Mice with mild Cyp11b2 overexpression show an increase of blood pressure in response to increases in dietary salt content. Although aldosterone was suppressed by salt intake, the absolute levels were still greater than in wild type mice, confirming the interaction between salt intake and aldosterone to promote blood pressure increases [28].

A model of human familial hyperaldosteronism type II (FH-II), that is, a germline mutation in the chloride channel gene Clcn2, however, could not demonstrate further increase in arterial blood pressure in response to elevation of dietary salt (3.23% sodium): The group around Thomas Jentsch observed an additional increase in blood pressure exclusively in female mice when animals (both sexes) constitutively expressing the Clcn2 op/op variant (higher open probability) received a high salt diet [27].

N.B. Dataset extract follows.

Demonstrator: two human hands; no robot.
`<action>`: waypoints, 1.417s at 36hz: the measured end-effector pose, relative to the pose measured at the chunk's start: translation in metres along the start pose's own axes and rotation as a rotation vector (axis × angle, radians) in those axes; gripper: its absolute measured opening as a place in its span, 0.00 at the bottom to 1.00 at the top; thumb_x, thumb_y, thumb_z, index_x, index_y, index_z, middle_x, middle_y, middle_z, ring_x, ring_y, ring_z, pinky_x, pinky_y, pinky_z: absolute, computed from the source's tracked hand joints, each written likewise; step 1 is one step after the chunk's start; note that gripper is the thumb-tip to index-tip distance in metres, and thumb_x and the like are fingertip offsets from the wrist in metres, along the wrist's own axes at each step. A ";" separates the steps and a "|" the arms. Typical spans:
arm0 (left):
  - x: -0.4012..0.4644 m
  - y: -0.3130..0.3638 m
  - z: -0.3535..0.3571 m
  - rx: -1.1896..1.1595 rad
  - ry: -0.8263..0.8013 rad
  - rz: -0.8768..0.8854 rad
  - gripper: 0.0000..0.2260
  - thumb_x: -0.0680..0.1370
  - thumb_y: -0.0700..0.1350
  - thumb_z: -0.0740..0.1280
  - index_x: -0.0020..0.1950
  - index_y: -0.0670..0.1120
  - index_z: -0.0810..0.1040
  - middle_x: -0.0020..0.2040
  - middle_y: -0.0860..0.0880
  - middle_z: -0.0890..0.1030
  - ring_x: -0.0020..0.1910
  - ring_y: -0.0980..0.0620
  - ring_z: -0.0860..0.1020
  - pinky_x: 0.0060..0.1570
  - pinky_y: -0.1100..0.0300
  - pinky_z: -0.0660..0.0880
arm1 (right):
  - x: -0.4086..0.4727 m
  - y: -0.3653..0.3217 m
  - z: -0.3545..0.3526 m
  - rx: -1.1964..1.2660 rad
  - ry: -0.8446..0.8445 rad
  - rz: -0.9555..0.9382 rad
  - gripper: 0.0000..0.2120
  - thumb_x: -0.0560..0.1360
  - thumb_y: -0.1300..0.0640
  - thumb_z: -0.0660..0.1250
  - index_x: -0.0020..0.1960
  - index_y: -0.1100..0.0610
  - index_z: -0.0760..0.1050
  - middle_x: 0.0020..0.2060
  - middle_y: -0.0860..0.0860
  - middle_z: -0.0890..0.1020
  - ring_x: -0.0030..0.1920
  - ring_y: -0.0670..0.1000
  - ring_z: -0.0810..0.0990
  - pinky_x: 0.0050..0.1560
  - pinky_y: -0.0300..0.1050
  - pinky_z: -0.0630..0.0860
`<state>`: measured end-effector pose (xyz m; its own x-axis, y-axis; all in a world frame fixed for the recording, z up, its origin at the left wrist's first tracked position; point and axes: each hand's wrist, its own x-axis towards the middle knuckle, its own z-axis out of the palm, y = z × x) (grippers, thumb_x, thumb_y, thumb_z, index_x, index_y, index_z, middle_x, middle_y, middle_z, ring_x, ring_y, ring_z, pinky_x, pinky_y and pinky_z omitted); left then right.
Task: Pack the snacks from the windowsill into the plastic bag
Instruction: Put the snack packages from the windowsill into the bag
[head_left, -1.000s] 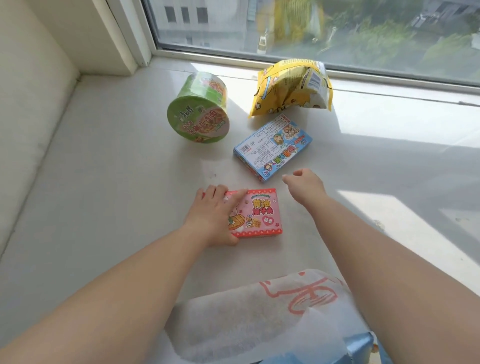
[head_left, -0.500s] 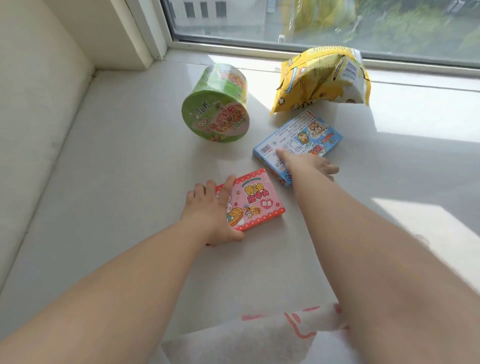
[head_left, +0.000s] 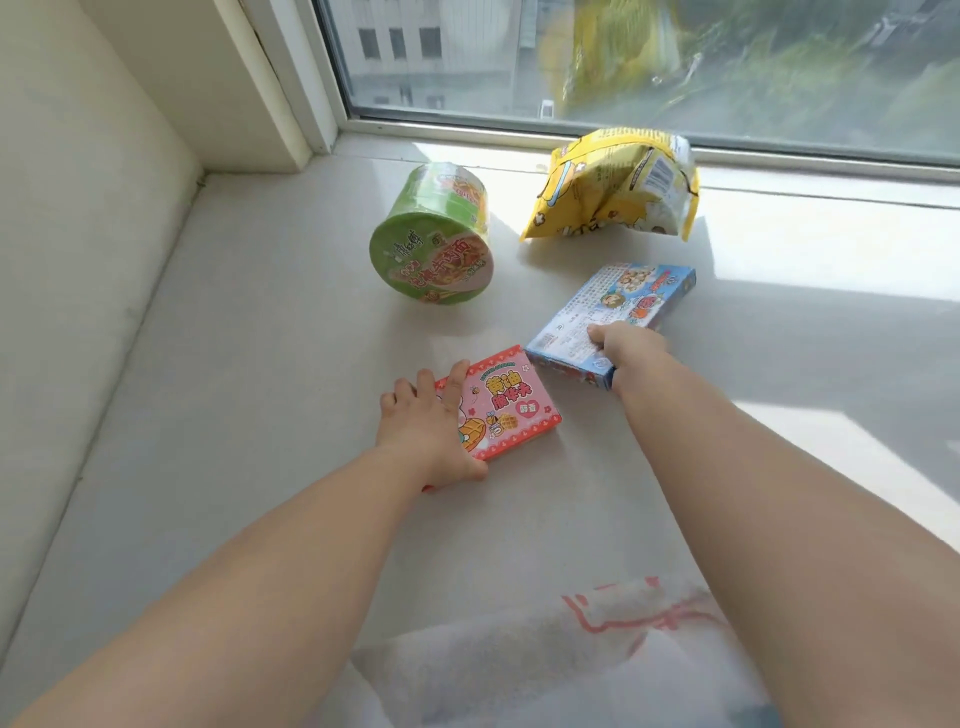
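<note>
Snacks lay spread over the windowsill (head_left: 249, 395): a pink box (head_left: 511, 402) and a blue box (head_left: 613, 317) nearest, a green noodle cup (head_left: 431, 244) on its side and a yellow bag (head_left: 613, 189) near the glass, while the plastic bag (head_left: 545, 660) waited at the near edge. To lift both boxes well, each grip probably needed a thumb and fingers on opposite edges, raising them level before turning back toward the bag's mouth. The left hand (head_left: 423, 434) curled over the pink box's left end, thumb at its near edge. The right hand (head_left: 626, 351) clasped the blue box's near corner, thumb on top.
</note>
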<state>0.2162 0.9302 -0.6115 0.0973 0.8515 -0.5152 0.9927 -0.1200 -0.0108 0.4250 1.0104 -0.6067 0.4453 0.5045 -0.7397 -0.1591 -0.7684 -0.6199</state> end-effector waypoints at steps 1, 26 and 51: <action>-0.004 0.001 0.000 -0.028 0.012 -0.006 0.53 0.64 0.68 0.66 0.76 0.52 0.37 0.65 0.42 0.63 0.62 0.41 0.64 0.61 0.50 0.63 | -0.015 0.002 -0.013 -0.035 0.007 0.000 0.22 0.65 0.60 0.75 0.57 0.61 0.72 0.44 0.55 0.82 0.44 0.56 0.83 0.52 0.54 0.80; -0.231 0.041 -0.126 -0.537 0.649 0.103 0.51 0.63 0.66 0.72 0.76 0.55 0.46 0.62 0.42 0.68 0.60 0.44 0.69 0.60 0.47 0.72 | -0.311 0.103 -0.241 0.082 -0.257 -0.636 0.09 0.73 0.55 0.68 0.52 0.50 0.74 0.50 0.50 0.83 0.47 0.49 0.84 0.43 0.42 0.82; -0.328 0.072 -0.061 -0.133 -0.033 0.474 0.39 0.67 0.67 0.67 0.72 0.69 0.51 0.67 0.53 0.59 0.60 0.50 0.69 0.56 0.57 0.72 | -0.366 0.141 -0.301 0.124 0.287 -0.865 0.08 0.76 0.57 0.67 0.52 0.55 0.70 0.47 0.49 0.78 0.47 0.50 0.77 0.45 0.42 0.72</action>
<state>0.2597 0.6735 -0.3916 0.5403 0.7020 -0.4639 0.8404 -0.4224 0.3396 0.5050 0.5994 -0.3446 0.6521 0.7540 0.0784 0.2456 -0.1124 -0.9628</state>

Using their innovative model of a Designer Receptors Exclusively Activated by Designer Drugs (DREADD) system expressing a human Gq protein- coupled receptor [activated only by the exogenous substance clozapine N-oxide (CNO)] under the control of aldosterone synthase, the Rainey group demonstrated that blood pressure increased only in animals with combined challenge of high salt diet and endogenous hyperaldosteronism. When hyperaldosteronism was turned off (i. e., withdrawal of the ligand CNO), blood pressure gradually normalized after 10 days despite persisting high salt diet, along with adequate restoration of circadian dipping. Aldosterone was elevated in a manner related to duration of CNO exposure [29]. These data are as close as possible to patients with primary aldosteronism who underwent adrenalectomy but continue their typical sodium-rich diet and provide reassurance with respect to the potential for postoperative normalization of blood pressure. Further studies might determine the critical time of exposure to endogenous hyperaldosteronism after which blood pressure cannot return to normal again. Likewise, the impact of salt restriction in mice exposed to CNO and in mice after CNO withdrawal should be examined. Also, the dependence of organ damage measures on dietary salt content in CNO-treated transgenic animals remains to be determined.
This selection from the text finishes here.